The project involved infrastructure automation, Kubernetes orchestration, and optimization of deployment workflows for analytics-focused applications.


Problem Statement

The existing deployment workflows for analytics services lacked scalability and operational consistency. Managing multiple containerized analytics projects introduced challenges such as:

  • Slow deployment cycles

  • Complex infrastructure setup processes

  • Resource management inefficiencies

  • Difficulty scaling analytics workloads

  • Inconsistent deployment configurations across projects

As the number of analytics services increased, a more standardized and scalable infrastructure approach became necessary.


Objectives

  • Deploy ClickHouse on Kubernetes for scalable OLAP workloads

  • Improve deployment speed and infrastructure consistency

  • Streamline workflows for containerized analytics projects

  • Build reusable deployment configurations

  • Enhance scalability and operational efficiency


My Role

Infrastructure Engineer / DevOps Engineer

Responsibilities

  • Designed and deployed Kubernetes-based infrastructure

  • Configured ClickHouse deployments for analytics workloads

  • Automated deployment workflows

  • Optimized container orchestration processes

  • Supported scalability and infrastructure reliability

  • Standardized deployment practices across projects


Tech Stack

  • Kubernetes

  • ClickHouse

  • Docker

  • Linux

  • Containerized Infrastructure


Key Challenges

Scaling Analytics Infrastructure Efficiently

One of the major challenges was building a deployment workflow that could reliably support multiple analytics projects while maintaining performance and operational consistency.
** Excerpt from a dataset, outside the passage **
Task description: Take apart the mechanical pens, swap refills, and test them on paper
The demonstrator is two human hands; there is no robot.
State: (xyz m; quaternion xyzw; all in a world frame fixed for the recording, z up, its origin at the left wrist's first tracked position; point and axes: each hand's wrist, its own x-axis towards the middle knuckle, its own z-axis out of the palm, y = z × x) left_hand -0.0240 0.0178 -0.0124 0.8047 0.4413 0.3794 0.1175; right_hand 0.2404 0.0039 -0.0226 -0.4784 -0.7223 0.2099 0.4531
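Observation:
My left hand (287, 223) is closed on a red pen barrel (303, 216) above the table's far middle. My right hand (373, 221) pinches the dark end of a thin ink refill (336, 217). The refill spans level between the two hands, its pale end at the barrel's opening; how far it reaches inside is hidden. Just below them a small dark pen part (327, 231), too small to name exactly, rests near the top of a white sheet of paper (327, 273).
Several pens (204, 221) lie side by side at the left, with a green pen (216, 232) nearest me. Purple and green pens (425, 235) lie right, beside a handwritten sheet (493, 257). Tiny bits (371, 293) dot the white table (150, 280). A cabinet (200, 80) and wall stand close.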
The infrastructure needed to handle:

  • High-performance OLAP workloads

  • Multiple containerized deployments

  • Faster provisioning cycles

  • Scalable resource allocation

  • Reliable orchestration across environments

Solution Approach

To improve deployment efficiency and scalability, I focused on standardizing infrastructure workflows and optimizing Kubernetes deployment processes.
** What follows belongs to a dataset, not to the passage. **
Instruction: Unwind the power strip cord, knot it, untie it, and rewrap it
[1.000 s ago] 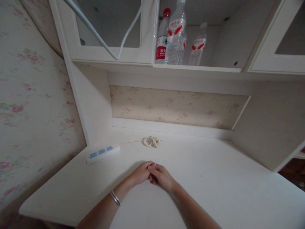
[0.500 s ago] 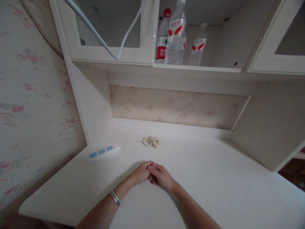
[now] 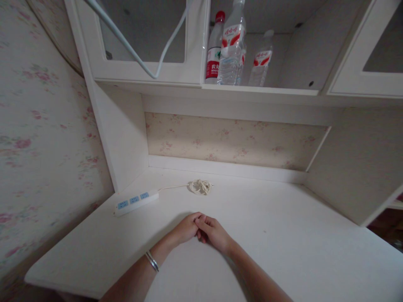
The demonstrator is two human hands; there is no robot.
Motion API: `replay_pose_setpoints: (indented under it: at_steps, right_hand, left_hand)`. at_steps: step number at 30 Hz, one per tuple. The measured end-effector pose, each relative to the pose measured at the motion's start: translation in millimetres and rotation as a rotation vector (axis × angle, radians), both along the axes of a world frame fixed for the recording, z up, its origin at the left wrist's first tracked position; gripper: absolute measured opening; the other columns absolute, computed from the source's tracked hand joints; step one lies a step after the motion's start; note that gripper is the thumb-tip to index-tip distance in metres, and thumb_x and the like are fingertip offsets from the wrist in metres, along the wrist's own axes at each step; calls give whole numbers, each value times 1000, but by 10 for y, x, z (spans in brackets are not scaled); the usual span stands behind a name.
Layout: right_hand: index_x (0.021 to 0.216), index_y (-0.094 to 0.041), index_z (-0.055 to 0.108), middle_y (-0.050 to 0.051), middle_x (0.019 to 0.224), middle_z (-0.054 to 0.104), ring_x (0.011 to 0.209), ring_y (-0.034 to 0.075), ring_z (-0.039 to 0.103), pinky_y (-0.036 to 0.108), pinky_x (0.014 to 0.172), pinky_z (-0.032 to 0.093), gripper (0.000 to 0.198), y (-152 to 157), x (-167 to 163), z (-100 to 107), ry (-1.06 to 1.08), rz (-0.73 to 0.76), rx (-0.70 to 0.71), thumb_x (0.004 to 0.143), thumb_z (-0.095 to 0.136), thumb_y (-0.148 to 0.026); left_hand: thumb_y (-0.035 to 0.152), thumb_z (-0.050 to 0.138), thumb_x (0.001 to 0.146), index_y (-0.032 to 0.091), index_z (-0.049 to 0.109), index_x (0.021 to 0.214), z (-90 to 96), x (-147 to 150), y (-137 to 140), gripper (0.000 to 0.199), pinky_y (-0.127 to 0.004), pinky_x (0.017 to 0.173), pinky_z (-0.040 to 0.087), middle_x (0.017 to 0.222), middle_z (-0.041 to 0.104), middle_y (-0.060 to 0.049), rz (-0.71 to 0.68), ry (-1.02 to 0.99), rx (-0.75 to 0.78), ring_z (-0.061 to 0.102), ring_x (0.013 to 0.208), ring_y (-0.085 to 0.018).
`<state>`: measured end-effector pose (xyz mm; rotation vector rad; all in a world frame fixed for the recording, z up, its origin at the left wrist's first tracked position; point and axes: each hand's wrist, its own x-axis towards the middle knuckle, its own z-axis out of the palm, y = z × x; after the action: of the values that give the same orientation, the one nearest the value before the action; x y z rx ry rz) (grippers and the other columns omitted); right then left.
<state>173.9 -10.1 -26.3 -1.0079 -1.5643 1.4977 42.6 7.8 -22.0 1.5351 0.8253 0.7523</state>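
Note:
My left hand and my right hand are clasped together, resting on the white desk. The right thumb lies over the fingers of the left hand. Both hands are closed, and no object shows in either one. A silver bangle circles my left wrist. Beyond the hands lies a coiled cream cable. It runs left to a white power strip with blue socket panels, which sits near the left side of the desk.
Above the desk hangs a white cabinet with an open shelf. On it stand a red-capped bottle and clear plastic bottles with red-and-white labels. A pale bent tube crosses the upper left. Side panels flank the desk.

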Motion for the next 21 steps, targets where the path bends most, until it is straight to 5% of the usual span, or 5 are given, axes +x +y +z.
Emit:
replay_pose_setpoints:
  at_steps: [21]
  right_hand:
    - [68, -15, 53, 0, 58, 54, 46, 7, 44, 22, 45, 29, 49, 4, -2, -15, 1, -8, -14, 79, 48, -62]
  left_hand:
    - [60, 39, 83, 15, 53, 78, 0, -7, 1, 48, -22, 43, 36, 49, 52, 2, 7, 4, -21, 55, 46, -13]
Key improvements included:

  • Creating reusable deployment configurations

  • Automating container orchestration workflows

  • Optimizing Kubernetes resource management

  • Streamlining deployment pipelines for analytics services

  • Improving environment consistency across projects

This approach reduced deployment overhead and simplified infrastructure management for analytics applications.


Development Approach

The project emphasized scalability, automation, and operational reliability. Kubernetes-based orchestration allowed better resource utilization and simplified deployment management for containerized analytics workloads.

A reusable deployment architecture also enabled faster onboarding for new analytics projects while reducing infrastructure maintenance complexity.


Results & Impact

  • Optimized deployment times by 30%

  • Successfully deployed workflows for 10+ containerized analytics projects

  • Improved infrastructure scalability and consistency

  • Reduced operational overhead through deployment automation


Key Learnings

  • Kubernetes significantly improves scalability for analytics infrastructure

  • Standardized deployment workflows reduce operational complexity

  • Automation is critical for managing multiple containerized projects efficiently

  • Infrastructure optimization directly impacts deployment reliability and developer productivity


Conclusion

The ClickHouse Deployment on Kubernetes project established a scalable and efficient infrastructure foundation for analytics workloads. By automating deployments and optimizing Kubernetes orchestration, the project improved deployment speed, operational consistency, and scalability across multiple containerized analytics platforms.